Treat the line containing "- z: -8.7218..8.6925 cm" as the last one, and return every line exactly from the first line of the material below up to it.

**Data segment:**
----

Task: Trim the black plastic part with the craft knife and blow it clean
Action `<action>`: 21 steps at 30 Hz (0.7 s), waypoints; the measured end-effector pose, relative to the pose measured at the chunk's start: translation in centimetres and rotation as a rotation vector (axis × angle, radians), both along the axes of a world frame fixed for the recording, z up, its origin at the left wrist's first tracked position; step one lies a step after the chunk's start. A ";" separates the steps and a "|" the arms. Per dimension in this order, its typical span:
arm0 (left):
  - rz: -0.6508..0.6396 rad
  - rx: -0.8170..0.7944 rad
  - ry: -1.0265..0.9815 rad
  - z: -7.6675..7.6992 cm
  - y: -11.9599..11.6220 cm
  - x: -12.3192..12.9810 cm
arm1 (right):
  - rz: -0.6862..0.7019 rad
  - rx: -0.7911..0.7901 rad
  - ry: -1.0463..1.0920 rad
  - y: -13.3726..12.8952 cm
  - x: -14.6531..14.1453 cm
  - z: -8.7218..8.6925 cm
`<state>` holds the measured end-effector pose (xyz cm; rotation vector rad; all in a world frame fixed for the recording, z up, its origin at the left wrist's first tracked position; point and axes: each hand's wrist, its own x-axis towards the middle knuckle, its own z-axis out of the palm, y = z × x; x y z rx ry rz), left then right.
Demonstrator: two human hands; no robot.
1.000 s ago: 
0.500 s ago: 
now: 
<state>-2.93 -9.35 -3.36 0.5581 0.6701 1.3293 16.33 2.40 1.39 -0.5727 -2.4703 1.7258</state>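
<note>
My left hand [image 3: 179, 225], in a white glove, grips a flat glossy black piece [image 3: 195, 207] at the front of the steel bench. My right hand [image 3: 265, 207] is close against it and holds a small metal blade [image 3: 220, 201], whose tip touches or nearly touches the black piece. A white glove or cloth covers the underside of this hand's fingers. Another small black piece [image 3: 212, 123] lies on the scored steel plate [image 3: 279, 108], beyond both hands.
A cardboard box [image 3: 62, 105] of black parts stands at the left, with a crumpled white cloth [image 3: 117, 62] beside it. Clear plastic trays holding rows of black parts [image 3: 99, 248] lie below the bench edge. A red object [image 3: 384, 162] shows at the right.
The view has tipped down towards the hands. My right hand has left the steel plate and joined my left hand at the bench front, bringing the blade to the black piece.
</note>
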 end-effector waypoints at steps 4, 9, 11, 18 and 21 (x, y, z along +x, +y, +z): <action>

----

**Written answer:**
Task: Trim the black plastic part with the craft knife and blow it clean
Action `<action>`: 21 steps at 30 Hz (0.7 s), waypoints; the measured end-effector pose, relative to the pose measured at the chunk's start: translation in centimetres and rotation as a rotation vector (axis × angle, radians), both along the axes of a world frame fixed for the recording, z up, its origin at the left wrist's first tracked position; step one lies a step after the chunk's start. A ";" separates the steps and a "|" the arms. Per dimension in this order, its typical span:
arm0 (left):
  - rz: -0.6508..0.6396 rad
  - rx: -0.8170..0.7944 rad
  - ry: -1.0265..0.9815 rad
  - z: -7.6675..7.6992 cm
  - y: -11.9599..11.6220 cm
  - x: -12.3192..12.9810 cm
arm1 (right):
  - rz: -0.6862..0.7019 rad
  - rx: -0.7911..0.7901 rad
  - ry: -1.0463..1.0920 rad
  - y: -13.3726..12.8952 cm
  - x: -14.6531..14.1453 cm
  - z: -8.7218..8.6925 cm

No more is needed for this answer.